Oligos synthesized with cis-syn thymine dimer are stable for greater than 6 month when stored frozen, protected from light and preferably in an ethanol precipitated dried state. Reconstituted oligos should be preferably stored frozen in aliquots to avoid multiple freeze thaw cycles.
1. Smith, C.A., Taylor, J-S. Preparation and characterization of a set of deoxyoligonucleotide 49-mers containing site-specific cis-syn, trans-syn-l, (6-4), and Dewar photoproducts of thymidylyl(3’ to 5’)-thymidine. J. Biol. Chem. (1993), 268: 11143-11151.

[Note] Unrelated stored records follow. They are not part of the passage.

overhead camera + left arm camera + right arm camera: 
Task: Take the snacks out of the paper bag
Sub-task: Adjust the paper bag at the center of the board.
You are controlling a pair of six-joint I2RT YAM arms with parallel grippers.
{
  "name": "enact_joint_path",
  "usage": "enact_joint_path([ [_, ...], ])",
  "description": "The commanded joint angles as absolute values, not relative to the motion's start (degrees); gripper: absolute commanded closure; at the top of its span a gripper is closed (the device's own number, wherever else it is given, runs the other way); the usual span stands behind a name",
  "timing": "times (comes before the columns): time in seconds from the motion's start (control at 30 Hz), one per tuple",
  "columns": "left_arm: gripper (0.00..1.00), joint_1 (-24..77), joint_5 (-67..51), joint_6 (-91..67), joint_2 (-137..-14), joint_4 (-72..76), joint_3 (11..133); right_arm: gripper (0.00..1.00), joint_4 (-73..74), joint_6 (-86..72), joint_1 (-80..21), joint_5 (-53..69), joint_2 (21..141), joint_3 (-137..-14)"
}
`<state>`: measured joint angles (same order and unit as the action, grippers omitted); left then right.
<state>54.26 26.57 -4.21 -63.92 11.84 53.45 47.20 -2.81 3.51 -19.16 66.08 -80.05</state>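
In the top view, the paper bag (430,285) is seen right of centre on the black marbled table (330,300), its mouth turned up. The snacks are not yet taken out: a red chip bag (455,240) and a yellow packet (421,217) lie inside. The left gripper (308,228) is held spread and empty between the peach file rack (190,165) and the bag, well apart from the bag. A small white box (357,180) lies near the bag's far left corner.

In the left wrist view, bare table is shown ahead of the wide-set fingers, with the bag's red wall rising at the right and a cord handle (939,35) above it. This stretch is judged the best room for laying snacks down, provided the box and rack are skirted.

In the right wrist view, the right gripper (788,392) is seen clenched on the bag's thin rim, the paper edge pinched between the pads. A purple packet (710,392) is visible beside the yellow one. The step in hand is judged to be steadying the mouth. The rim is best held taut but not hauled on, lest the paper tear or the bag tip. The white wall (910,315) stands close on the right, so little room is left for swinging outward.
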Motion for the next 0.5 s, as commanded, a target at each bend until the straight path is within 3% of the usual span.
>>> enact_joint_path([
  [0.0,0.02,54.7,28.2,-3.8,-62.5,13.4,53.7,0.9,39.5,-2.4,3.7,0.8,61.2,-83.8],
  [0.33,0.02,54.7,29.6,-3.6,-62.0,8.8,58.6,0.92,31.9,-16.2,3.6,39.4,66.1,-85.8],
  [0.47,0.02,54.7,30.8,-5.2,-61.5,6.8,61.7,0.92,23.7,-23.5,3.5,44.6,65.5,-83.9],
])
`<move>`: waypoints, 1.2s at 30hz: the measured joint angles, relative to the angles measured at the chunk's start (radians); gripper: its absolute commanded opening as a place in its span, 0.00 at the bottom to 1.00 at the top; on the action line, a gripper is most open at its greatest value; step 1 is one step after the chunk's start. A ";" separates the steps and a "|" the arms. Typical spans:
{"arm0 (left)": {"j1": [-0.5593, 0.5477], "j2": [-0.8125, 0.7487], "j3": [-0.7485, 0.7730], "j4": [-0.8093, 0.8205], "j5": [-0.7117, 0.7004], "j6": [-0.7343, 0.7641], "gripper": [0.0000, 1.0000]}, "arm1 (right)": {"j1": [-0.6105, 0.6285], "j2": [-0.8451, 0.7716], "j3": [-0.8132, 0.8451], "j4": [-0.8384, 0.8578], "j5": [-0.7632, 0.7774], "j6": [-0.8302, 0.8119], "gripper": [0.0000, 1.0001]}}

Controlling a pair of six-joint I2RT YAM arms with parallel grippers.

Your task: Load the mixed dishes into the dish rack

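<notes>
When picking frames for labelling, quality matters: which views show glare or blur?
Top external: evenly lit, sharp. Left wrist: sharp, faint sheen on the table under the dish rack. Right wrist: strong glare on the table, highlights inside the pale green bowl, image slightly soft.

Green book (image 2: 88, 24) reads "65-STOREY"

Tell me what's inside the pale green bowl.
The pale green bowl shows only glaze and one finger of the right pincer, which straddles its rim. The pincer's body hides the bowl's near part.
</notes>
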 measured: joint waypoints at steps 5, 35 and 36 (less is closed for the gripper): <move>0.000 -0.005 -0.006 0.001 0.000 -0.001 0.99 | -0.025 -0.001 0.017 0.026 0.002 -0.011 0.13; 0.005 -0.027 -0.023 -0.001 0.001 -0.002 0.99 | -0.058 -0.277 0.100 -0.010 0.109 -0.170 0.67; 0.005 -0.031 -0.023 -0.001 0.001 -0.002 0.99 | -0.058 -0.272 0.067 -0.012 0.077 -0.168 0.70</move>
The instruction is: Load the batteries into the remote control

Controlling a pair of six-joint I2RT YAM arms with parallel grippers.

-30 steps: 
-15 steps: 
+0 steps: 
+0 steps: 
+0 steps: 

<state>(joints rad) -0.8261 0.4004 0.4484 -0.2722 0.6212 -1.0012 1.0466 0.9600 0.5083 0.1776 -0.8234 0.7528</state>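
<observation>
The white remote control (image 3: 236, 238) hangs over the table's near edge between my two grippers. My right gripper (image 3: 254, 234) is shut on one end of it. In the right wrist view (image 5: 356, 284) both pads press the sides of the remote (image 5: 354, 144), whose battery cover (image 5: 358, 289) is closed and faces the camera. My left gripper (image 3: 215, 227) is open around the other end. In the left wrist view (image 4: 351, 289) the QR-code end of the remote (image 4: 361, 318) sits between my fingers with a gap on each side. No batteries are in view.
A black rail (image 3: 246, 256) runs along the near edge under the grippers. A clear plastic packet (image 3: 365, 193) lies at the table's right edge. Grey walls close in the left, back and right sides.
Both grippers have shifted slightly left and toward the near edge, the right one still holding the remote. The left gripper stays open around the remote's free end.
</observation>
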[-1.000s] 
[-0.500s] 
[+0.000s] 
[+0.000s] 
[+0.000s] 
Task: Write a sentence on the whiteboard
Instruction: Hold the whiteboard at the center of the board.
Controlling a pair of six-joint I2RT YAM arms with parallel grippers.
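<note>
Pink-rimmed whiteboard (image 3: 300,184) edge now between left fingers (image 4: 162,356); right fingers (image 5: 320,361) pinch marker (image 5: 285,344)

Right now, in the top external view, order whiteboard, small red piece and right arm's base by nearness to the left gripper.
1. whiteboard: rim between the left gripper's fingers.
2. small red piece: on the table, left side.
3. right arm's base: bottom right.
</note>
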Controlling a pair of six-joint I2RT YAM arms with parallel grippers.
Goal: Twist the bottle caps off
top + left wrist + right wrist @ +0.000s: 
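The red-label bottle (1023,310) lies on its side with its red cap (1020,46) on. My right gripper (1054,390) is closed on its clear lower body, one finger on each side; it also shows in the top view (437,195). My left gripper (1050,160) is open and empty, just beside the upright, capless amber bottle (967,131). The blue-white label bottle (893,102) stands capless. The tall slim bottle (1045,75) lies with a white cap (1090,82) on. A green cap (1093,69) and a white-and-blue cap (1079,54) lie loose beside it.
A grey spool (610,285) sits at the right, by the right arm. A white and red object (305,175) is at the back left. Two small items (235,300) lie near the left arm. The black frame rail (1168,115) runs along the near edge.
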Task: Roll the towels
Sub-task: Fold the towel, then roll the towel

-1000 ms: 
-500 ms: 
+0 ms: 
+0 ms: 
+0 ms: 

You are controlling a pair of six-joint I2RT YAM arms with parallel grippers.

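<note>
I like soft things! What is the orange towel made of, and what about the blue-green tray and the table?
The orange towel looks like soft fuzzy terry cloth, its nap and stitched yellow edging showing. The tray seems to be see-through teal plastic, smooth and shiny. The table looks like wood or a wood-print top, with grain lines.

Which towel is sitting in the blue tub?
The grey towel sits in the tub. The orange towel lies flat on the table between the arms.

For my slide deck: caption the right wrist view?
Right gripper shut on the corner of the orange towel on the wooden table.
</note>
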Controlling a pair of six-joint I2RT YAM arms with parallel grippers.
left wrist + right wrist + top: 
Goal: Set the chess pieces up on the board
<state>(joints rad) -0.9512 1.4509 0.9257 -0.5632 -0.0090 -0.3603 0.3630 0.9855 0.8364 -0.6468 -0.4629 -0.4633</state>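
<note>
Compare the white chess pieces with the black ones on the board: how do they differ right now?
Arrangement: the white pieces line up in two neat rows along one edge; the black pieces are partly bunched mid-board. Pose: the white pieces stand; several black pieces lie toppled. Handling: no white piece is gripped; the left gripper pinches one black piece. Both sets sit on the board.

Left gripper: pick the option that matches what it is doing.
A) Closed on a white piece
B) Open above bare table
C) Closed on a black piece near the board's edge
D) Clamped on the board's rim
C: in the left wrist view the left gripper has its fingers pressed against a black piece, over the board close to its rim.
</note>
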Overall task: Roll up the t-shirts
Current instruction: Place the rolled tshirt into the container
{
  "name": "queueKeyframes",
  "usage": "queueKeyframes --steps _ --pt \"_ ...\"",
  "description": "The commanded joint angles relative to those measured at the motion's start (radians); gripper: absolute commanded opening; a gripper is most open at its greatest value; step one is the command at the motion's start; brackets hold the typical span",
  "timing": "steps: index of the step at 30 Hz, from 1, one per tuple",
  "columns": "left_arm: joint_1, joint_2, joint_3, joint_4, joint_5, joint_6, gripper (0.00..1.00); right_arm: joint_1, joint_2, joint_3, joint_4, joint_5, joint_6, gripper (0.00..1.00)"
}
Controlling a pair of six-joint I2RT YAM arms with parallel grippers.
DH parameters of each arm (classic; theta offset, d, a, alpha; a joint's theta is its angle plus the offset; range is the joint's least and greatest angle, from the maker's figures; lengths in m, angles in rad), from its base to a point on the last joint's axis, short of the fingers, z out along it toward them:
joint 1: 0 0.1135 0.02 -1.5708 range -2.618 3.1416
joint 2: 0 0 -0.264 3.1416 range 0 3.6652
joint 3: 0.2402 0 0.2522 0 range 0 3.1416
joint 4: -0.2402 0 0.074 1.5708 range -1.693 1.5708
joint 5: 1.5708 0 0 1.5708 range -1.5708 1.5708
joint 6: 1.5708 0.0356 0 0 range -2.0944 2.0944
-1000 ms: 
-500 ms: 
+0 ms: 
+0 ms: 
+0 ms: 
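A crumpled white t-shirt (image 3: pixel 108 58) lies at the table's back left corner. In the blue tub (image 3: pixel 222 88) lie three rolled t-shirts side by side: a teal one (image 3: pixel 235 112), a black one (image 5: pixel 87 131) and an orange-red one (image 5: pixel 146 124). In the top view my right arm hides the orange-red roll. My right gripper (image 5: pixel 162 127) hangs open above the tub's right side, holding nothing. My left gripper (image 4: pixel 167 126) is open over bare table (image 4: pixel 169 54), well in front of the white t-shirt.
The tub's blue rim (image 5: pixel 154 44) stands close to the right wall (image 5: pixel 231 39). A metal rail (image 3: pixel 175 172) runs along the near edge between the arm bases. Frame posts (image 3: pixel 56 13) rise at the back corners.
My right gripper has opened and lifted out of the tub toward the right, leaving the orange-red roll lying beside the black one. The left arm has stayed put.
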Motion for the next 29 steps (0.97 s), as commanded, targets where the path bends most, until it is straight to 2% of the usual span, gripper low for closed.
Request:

2. Gentil, A., Le Page, F., Margot, A., Lawrence, C.W., Borden, A., Sarasin, A. Mutagenicity of a unique thymine-thymine dimer or thymine-thymine pyrimidine pyrimidone (6-4) photoproduct in mammalian cells. Nucleic Acids Res. (1996), 24: 1837-1840.
3. Sancar, A. Structure and function of DNA photolyase and cryptochrome blue-light photoreceptors.Chem. Rev. (2003), 103: 2203-2237.
4. de Laat, W.L., Jaspers, N.G.J., Hoeijmakers, J.H.J. Molecular mechanism of nucleotide excision repair. Genes & Development. (1999), 13: 768-785.